Агрессия в контексте современного искусства. Вышел второй том книги «Режиссеры настоящего» киноведа Андрея Плахова — «Радикалы и минималисты». Автор книги объясняет The New Times, почему из всех российских режиссеров радикалом оказался лишь Алексей Балабанов
Я писал книгу «Режиссеры настоящего», стараясь иметь в виду мировой контекст сегодняшней режиссуры — тех художников, которые делают современное кино. И получилось так, что эти люди разделились у меня на две группы (и два тома книги). В первую группу вошли мегаломаны и визионеры — люди, обладающие максималистским мышлением и обостренным видением кинематографа, представляющие глобальные проекты. Во второй части — радикалы и минималисты: режиссеры, работающие в иной эстетике, для которых в кино важны радикальность и провокация. Их еще можно определить в категорию «прокї лятых поэтов». И Балабанов — единственный российский режиссер, который принадлежит к этой уже вымирающей категории.
«Морфий» — фильм особенный. Его трудно оценивать в категориях «понравилось не понравилось». Кто-то уже написал, что после просмотра этой картины хочется повеситься или что-то в этом роде. Действительно, «Морфий» вызывает довольно сильные и, можно сказать, даже негативные эмоции. Эта лента непростая, депрессивная, в ней нет ничего утешительного, что обычно связывается в последнее время с восприятием искусства. Но, на мой взгляд, функция искусства — не в том, чтобы просто утешать или давать людям надежду. Да, это искусство депрессивное. Но оно такое, какое есть. И воспринимать его надо именно так — как произведение искусства, которое ценно тем, что оно настоящее.
Балабанов делает, безусловно, очень спорное кино. Часто — провокативное. В чем-то — консервативное, может быть, даже реакционное. Но это — консерватизм человека, который критически воспринимает реальность. И критикует ее с позиций, которые потом, возможно, мы определим в каких-то политических категориях. А фильмы Балабанова существуют в категориях искусства. Именно поэтому я ценю этого режиссера: агрессивной непохожестью на других, провокативностью он очень точно вписывается в контекст современного искусства.
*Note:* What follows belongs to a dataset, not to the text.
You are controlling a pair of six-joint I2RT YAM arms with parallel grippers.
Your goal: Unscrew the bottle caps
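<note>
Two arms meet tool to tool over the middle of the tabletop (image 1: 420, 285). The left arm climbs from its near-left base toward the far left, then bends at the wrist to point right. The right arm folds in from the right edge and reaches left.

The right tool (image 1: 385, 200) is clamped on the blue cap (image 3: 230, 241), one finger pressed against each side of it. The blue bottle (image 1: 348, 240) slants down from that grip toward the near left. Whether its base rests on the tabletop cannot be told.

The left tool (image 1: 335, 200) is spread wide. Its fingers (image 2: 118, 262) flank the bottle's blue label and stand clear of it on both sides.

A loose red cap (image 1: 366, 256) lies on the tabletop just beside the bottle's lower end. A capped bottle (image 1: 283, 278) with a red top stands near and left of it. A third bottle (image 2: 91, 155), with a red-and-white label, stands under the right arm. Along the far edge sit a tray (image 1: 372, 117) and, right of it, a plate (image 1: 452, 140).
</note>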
Думаю, что истоки жестокости и агрессивности в фильмах Балабанова — в отношении к действительности, в его личных взаимоотношениях с окружающим миром: очень драматических, можно сказать, трагических. В сущности, вообще отношения человека с жизнью очень трагичны. Об этом испокон веков говорит большое искусство. Просто каждый художник — по-своему. В этом смысле Балабанов ничего особо нового не несет.
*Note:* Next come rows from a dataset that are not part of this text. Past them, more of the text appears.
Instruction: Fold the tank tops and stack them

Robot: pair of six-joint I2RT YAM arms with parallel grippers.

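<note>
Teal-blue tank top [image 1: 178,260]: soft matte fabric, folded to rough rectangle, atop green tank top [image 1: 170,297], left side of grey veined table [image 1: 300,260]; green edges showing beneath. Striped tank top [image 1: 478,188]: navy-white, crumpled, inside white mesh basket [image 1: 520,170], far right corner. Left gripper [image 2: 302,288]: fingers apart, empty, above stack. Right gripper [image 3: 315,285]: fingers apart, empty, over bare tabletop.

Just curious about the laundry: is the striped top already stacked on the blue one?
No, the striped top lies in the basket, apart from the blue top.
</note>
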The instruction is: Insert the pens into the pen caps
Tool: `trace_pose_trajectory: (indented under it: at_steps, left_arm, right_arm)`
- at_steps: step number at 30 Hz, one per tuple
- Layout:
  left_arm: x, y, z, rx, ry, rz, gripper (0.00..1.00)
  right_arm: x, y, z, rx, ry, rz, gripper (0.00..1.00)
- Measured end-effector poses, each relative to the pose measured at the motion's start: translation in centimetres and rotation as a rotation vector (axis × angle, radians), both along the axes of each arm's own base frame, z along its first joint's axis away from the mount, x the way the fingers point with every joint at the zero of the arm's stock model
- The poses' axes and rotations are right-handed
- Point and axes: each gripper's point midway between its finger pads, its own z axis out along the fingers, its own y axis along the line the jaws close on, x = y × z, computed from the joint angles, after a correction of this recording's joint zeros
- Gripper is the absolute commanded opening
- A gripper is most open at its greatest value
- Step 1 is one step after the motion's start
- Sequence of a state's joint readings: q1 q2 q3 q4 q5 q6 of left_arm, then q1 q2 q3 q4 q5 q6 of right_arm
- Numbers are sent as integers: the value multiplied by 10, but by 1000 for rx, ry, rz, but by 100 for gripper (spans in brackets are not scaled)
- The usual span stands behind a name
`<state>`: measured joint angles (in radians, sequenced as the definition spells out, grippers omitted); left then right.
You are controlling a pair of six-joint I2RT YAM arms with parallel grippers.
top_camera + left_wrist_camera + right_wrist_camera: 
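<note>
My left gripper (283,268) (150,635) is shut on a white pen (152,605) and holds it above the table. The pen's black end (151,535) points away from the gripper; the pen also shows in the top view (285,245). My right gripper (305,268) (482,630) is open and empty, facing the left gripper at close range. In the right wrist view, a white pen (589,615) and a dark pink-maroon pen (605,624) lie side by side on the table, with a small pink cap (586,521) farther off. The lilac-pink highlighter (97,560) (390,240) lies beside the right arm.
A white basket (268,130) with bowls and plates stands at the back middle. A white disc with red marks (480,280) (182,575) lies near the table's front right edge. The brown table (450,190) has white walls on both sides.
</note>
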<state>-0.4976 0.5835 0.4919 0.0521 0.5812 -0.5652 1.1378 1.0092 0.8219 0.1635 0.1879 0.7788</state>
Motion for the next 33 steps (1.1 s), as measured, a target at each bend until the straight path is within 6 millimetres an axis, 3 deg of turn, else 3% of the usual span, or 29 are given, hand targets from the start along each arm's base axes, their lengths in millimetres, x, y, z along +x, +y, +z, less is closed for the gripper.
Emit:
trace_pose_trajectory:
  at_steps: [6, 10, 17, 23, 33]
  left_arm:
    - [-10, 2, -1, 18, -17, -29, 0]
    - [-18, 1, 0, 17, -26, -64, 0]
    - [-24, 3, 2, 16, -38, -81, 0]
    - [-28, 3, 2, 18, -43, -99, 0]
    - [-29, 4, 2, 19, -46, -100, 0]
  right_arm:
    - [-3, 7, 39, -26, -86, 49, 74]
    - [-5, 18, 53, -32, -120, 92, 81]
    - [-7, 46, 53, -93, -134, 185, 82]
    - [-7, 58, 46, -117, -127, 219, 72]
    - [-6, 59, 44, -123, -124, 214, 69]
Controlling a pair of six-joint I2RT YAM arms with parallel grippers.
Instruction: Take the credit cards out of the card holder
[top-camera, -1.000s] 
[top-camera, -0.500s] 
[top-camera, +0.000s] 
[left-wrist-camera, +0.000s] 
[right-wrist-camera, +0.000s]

Вот, скажем, Ингмар Бергман — чрезвычайно мрачный художник. В Швеции его критикуют так же, как у нас критикуют Балабанова. (Я сейчас не сравниваю масштабы дарования режиссеров, не в этом дело. Я сравниваю типы художников.) Бергман тоже очень часто провоцировал, делал пессимистические, жестокие или, как говорили, извращенные фильмы. Многие возмущались ими, спрашивая, зачем они нужны. Но когда Бергмана не стало, возникла какая-то зияющая пустота.
О вопросах, которые поднимал Бергман, сегодня в искусстве почти никто не говорит. Все думают лишь о том, чтобы развлечь публику. Но о тяжелых, трагических, можно сказать, экзистенциальных отношениях человека с жизнью говорили всегда. Говорили и в те времена, когда слова «экзистенциальный» не существовало, и будут говорить, когда это слово, возможно, выйдет из моды. Эти вопросы никуда не исчезли. Мы только делаем вид, что они не существуют.